What you are asked to do: For the listing below, return the line containing "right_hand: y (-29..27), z", the line containing "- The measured", and all lines in between, exactly as written and nothing else.

§ §

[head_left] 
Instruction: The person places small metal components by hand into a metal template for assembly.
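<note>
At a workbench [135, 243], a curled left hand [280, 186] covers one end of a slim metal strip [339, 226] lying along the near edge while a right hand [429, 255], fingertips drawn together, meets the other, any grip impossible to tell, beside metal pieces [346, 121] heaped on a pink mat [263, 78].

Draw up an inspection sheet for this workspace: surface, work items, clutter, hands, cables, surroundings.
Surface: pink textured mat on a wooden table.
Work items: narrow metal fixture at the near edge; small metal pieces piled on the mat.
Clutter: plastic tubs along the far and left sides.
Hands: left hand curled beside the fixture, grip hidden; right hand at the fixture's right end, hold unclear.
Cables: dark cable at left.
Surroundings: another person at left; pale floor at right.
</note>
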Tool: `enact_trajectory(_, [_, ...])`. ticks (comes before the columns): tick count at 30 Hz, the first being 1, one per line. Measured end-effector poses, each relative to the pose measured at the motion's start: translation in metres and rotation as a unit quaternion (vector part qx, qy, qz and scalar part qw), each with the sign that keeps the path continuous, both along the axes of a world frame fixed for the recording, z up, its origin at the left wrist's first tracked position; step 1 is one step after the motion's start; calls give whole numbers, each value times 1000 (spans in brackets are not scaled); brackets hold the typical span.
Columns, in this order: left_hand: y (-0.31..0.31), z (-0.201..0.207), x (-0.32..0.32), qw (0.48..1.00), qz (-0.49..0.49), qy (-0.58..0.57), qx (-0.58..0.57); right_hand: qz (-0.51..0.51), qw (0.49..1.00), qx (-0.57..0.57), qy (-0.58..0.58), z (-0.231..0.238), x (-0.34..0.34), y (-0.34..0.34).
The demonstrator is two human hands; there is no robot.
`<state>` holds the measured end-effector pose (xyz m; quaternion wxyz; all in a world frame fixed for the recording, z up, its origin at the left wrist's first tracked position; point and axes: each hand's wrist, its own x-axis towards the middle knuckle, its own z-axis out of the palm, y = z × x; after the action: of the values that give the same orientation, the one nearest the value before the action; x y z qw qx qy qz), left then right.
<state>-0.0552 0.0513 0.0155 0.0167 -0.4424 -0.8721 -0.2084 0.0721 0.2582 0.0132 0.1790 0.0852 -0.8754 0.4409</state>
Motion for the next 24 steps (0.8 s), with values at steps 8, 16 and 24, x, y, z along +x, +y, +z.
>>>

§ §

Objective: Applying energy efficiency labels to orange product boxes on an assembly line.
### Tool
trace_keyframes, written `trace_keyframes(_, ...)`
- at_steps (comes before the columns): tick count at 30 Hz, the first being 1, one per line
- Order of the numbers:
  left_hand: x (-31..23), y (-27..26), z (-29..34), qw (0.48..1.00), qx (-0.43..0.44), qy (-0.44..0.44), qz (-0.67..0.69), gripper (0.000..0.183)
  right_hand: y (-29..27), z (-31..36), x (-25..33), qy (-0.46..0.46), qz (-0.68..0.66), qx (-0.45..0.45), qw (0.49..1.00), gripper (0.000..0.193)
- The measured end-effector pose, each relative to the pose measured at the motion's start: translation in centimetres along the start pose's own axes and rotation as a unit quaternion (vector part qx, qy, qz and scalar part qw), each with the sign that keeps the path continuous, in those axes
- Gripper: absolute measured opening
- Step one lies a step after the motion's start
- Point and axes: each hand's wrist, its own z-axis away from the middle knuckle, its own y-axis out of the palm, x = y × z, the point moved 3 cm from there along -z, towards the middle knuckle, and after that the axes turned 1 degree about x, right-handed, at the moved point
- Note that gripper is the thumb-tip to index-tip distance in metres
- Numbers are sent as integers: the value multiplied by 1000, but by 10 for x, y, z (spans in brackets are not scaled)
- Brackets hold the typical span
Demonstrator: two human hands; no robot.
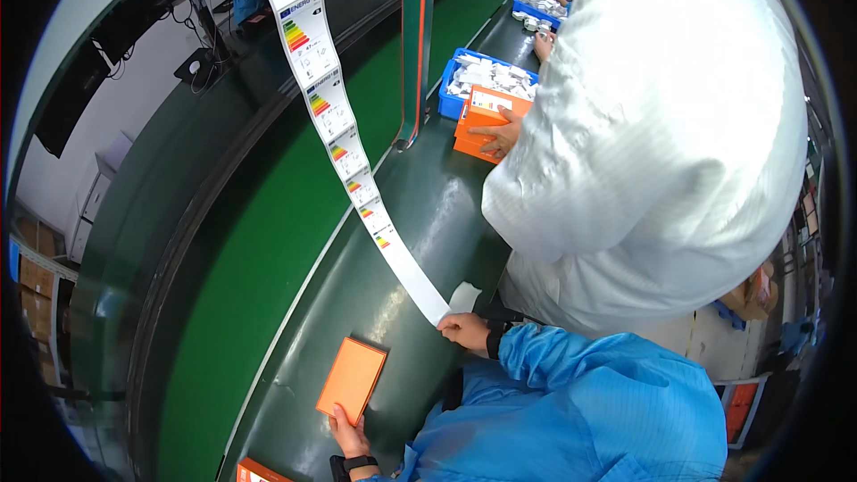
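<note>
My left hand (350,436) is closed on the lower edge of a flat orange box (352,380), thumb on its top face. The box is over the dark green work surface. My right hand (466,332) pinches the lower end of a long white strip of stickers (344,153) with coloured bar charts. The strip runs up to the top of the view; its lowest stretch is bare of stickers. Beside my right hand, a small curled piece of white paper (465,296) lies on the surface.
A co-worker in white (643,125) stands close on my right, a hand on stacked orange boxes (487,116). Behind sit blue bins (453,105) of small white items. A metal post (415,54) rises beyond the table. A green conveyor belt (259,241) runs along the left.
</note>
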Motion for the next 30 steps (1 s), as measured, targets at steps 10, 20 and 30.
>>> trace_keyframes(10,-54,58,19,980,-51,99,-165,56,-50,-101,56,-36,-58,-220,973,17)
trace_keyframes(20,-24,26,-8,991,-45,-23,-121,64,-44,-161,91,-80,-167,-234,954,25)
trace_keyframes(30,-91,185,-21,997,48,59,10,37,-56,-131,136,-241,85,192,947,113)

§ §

Expected answer:
  right_hand: y (-29..27), z (-31..36), x (-25..33), qy (-0.46..0.46), qz (-0.68..0.66), qx (-0.45..0.45), qw (0.49..1.00), gripper (0.000..0.193)
- The measured end-effector pose, each relative to the pose measured at the motion's start: translation in centimetres along the start pose's own axes and rotation as a unit quaternion (vector part qx, qy, qz and scalar part qw), each with the sign that keeps the path continuous, in those axes

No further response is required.